On data engineering and application of ML in diverse domains

Up next

Using Probabilistic Data Structures to Build Real-Time Monitoring Dashboards


Rahul Ramesh


Performing basic operations like finding an element in a set or calculating its cardinality for a few thousands of data points is child’s play. However, it becomes complex and prohibitively expensive as the data-set grows into the millions and covers multiple dimensions.

One way of addressing this problem is by first indexing the data in a database, and then finding its cardinality or checking if an element is present in the database. However, this approach is not optimized for streaming data.
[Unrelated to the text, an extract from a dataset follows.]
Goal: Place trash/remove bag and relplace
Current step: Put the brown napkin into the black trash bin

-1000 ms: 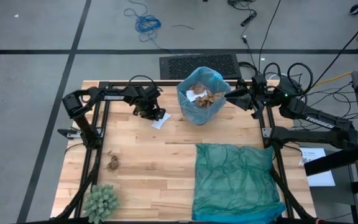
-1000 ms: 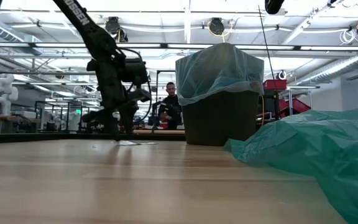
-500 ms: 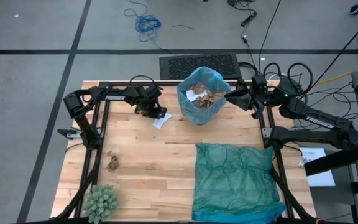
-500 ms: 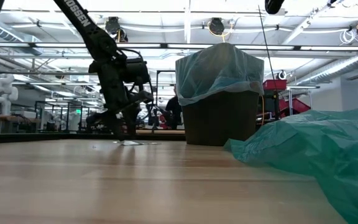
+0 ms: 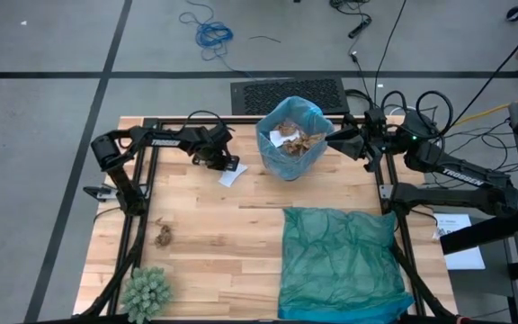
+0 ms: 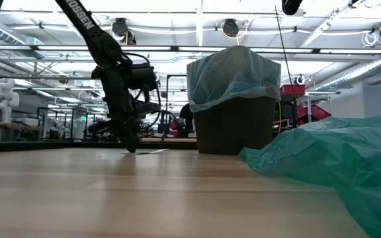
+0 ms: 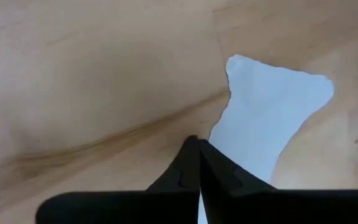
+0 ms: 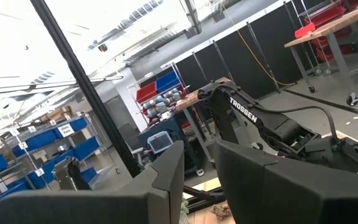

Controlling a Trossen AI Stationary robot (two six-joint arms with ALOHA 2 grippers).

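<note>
Left tool (image 5: pixel 227 167) is clenched tight, its two dark fingers (image 7: pixel 194 168) pressed together at the edge of a flat white paper scrap (image 7: pixel 269 118) lying on the pale wooden tabletop (image 5: pixel 205 225); whether the scrap is pinched between them cannot be told. That scrap sits just beside the dark bin lined with a thin translucent sky-blue plastic bag (image 5: pixel 290 139), which holds brown wadded paper lumps and white scraps (image 5: pixel 293 138). One more brown wadded lump (image 5: pixel 163 238) lies well apart on the tabletop, near a green spiky ball (image 5: pixel 147 290) at the corner. A crumpled dark teal-green plastic bag (image 5: pixel 340 261) covers the opposite side.

From the low view the left arm slopes down steeply, its tool (image 6: pixel 129 142) tip at the surface beside the bin (image 6: pixel 233 132).

Right tool (image 5: pixel 335 139) waits at the bag's rim on the other side; its fingers (image 8: pixel 166 174) stand slightly apart, and whether they pinch the rim cannot be told. Its wrist view looks past the bin to the left arm and a room of shelves with blue crates.
</note>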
Is it possible to perform these operations in a fixed amount of time with acceptable levels of trade-off over accuracy?

At DataWeave, we have managed to crawl millions of URLs every day, and analyze a large number of data points in real-time, with low error rates.

This talk presents an innovative way to build a monitoring dashboard using two probabilistic data structures - Bloom Filters and HyperLogLog.


1) Sketching
2) Bloom Filters
3) HyperLogLog
4) Practical Use Cases
5) Realtime dashboard using Bloom Filters and HLL

Speaker bio

I work as a Software Engineer in the data platforms team at DataWeave, a provider of Competitive Intelligence as a Service for retailers and consumer brands. I design and manage dataflows to various ‘Datastores’ maintained by the company. I also ensure that all datastores are working at optimum capacity, and data consistency is maintained across them.

I have more than 10 years of experience in the software industry with extensive experience in building core networks in the telecommunications domain. I hold a Master’s degree from IIIT-Bangalore.